REQUIRED WORK - I need the number of lines in the data that contain the word "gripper", and nothing beyond it.

SOURCE MATERIAL -
---*---
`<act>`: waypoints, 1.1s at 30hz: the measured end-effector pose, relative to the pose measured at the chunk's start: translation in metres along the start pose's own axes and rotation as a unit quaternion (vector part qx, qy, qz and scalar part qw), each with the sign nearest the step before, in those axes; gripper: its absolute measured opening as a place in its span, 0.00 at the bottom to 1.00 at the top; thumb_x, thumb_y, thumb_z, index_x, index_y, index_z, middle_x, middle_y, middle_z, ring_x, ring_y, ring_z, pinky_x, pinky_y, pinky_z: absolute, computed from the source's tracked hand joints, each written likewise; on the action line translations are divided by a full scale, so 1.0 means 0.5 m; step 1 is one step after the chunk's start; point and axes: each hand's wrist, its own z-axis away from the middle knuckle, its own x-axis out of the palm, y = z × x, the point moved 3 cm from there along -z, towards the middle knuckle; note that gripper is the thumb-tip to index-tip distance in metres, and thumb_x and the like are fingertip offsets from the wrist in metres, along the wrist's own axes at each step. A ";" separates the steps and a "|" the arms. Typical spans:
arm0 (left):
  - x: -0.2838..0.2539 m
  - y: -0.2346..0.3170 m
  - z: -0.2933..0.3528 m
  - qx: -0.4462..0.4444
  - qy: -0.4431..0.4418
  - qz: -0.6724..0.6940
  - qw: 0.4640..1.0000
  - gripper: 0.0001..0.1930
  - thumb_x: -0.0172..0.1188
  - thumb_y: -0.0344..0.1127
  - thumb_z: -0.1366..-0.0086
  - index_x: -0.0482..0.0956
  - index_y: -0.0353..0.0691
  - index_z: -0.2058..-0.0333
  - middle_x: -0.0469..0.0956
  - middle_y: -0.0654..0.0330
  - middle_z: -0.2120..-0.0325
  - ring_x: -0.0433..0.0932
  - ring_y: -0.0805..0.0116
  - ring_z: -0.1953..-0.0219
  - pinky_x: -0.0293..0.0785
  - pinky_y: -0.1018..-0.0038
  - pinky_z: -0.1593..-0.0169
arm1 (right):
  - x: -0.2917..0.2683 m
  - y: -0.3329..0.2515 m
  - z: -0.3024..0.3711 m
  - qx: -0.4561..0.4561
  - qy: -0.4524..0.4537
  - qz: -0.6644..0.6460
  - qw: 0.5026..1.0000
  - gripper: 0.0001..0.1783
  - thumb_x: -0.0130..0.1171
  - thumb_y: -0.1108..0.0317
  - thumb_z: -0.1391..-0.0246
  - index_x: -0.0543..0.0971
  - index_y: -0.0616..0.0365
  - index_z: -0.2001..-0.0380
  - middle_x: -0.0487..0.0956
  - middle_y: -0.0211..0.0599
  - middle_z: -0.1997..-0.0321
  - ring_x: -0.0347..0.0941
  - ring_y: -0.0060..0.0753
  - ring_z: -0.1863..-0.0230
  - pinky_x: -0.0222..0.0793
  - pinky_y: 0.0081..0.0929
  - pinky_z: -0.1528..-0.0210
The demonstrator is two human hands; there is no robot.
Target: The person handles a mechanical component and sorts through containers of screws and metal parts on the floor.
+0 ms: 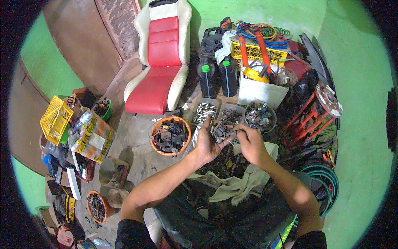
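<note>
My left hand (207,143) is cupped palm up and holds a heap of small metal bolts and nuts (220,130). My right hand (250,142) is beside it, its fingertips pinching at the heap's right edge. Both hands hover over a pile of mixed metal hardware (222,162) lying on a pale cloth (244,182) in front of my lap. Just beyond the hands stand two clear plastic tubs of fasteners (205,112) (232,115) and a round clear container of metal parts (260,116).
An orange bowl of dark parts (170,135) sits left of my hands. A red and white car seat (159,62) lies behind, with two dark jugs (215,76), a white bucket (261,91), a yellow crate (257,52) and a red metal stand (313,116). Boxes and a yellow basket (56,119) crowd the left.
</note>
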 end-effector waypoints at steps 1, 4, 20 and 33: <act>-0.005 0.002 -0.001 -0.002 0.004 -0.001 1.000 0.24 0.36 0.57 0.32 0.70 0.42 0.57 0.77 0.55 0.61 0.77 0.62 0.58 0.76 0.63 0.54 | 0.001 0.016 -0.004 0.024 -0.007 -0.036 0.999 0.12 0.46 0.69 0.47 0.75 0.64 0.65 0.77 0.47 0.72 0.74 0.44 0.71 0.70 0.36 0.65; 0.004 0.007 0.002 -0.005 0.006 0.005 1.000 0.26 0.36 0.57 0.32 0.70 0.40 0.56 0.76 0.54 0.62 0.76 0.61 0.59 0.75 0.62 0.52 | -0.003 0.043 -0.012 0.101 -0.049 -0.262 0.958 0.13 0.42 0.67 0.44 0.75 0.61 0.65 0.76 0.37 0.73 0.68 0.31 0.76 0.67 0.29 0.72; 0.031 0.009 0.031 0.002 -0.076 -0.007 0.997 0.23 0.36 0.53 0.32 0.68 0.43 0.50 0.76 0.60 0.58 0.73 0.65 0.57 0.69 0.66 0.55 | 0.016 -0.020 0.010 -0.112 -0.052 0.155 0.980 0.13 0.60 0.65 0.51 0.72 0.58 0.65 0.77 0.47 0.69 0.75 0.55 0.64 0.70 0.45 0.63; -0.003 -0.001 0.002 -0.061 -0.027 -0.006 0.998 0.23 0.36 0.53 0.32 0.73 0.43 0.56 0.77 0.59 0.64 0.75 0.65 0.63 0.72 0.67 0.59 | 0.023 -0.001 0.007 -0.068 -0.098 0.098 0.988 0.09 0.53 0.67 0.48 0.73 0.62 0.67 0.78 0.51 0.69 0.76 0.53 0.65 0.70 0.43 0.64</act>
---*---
ANSWER SECTION - 3